The slides are not just bullet points copied from the book. They are structured learning tools designed by educators (often adapted by professors) to:
By anchoring your presentations in these core thematic blocks, you ensure a rigorous, clear, and highly professional delivery of world-class operations management principles.
Assign the conceptual slides as pre-reading material. Use valuable class time exclusively for solving the algorithmic problems found at the end of the slide decks (e.g., aggregate planning matrices or MRP explosion trees). For Students and Self-Learners
This chapter explores how to design products and services that satisfy customers while remaining cost-effective, covering topics like quality function deployment (QFD), modular design, and sustainability. 5. Capacity Planning and Process Selection The slides are not just bullet points copied from the book
When reviewing forecasting or inventory formulas, cover the solution steps on the slide. Attempt to calculate the EOQ or Linear Regression on your own, then advance the slide to check your work.
Overproduction, waiting, unnecessary transport, processing waste, excess inventory, inefficient motion, defects, and underutilized talent.
Which (e.g., Forecasting, Inventory Control, Six Sigma) are you focusing on right now?

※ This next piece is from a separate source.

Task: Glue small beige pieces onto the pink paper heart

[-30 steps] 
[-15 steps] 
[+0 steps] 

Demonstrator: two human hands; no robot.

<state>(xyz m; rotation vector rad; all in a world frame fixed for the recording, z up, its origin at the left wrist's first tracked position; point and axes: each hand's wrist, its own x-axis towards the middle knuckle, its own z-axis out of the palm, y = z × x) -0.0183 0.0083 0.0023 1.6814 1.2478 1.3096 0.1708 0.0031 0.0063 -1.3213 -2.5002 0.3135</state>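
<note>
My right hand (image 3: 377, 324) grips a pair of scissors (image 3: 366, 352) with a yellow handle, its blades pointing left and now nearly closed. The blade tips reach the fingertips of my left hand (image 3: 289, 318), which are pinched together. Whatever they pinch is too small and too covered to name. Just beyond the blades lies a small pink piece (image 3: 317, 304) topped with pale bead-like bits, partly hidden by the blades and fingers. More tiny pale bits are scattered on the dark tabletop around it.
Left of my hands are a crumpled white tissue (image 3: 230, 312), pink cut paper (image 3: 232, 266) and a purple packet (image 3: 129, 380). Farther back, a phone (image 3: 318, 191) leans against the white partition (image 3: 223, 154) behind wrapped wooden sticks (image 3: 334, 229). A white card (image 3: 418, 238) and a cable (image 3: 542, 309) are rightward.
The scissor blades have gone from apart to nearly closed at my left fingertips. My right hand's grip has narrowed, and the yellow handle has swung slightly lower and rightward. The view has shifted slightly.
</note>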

Use valuable class time exclusively for solving the
Slides emphasizing continuous improvement, Six Sigma, and customer focus.

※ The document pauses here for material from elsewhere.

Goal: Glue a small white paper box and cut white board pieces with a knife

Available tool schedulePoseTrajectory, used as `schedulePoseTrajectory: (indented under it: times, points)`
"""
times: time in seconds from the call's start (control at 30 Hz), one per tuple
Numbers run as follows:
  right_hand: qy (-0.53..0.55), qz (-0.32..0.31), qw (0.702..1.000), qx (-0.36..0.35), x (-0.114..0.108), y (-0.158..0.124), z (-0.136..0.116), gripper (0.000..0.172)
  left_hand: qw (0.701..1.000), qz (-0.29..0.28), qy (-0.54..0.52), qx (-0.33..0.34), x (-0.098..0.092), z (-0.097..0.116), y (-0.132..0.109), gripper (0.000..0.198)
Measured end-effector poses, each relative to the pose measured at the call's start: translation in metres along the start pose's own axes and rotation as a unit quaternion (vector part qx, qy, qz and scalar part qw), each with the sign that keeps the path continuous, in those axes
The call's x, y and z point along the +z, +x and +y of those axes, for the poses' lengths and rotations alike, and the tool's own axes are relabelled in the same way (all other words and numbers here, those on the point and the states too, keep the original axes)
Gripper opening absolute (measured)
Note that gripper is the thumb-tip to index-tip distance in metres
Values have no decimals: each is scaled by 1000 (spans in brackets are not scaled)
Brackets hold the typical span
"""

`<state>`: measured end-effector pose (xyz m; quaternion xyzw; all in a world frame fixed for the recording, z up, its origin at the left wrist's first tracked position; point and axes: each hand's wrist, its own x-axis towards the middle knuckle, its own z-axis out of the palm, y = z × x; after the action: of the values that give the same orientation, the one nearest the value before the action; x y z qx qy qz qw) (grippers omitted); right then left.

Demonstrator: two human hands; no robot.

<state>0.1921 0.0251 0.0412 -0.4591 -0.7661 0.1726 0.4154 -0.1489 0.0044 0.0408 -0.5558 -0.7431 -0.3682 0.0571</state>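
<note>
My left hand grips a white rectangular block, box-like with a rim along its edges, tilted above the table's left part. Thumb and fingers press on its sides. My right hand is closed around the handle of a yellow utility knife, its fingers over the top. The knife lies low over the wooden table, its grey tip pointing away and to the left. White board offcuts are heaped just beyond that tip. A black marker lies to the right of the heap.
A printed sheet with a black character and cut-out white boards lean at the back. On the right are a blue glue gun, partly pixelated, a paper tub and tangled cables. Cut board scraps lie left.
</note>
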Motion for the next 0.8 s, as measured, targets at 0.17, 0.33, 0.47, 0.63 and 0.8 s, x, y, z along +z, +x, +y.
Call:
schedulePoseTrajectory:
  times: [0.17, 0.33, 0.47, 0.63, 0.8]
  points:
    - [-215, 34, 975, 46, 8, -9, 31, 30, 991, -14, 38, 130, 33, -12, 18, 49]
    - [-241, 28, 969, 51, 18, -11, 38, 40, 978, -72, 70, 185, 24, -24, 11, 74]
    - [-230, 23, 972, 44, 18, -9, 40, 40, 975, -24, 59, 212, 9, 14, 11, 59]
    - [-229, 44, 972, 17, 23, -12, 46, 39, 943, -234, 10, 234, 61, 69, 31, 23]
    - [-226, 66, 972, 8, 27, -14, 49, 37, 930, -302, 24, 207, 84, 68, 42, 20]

To decouple components of the production-distribution system.
Don't just read the slides before an exam. Turn them into active recall tools. Cover up the formula solutions on the screen, try to solve the problem on a piece of scratch paper, and click through to verify your answer. Chapter 1's definitions of inputs
Operations Management by William J. Stevenson (13th Edition) remains a cornerstone in business education, offering a comprehensive look at how organizations transform inputs into high-value outputs. For students and instructors, PowerPoint (PPT) presentations are the most effective way to digest this dense material.
Use the slides to skim the chapter's main topics (e.g., Chapter 1's definitions of inputs, outputs, and process variation).
Visualizing product, process, and fixed-position layouts, alongside cellular manufacturing concepts.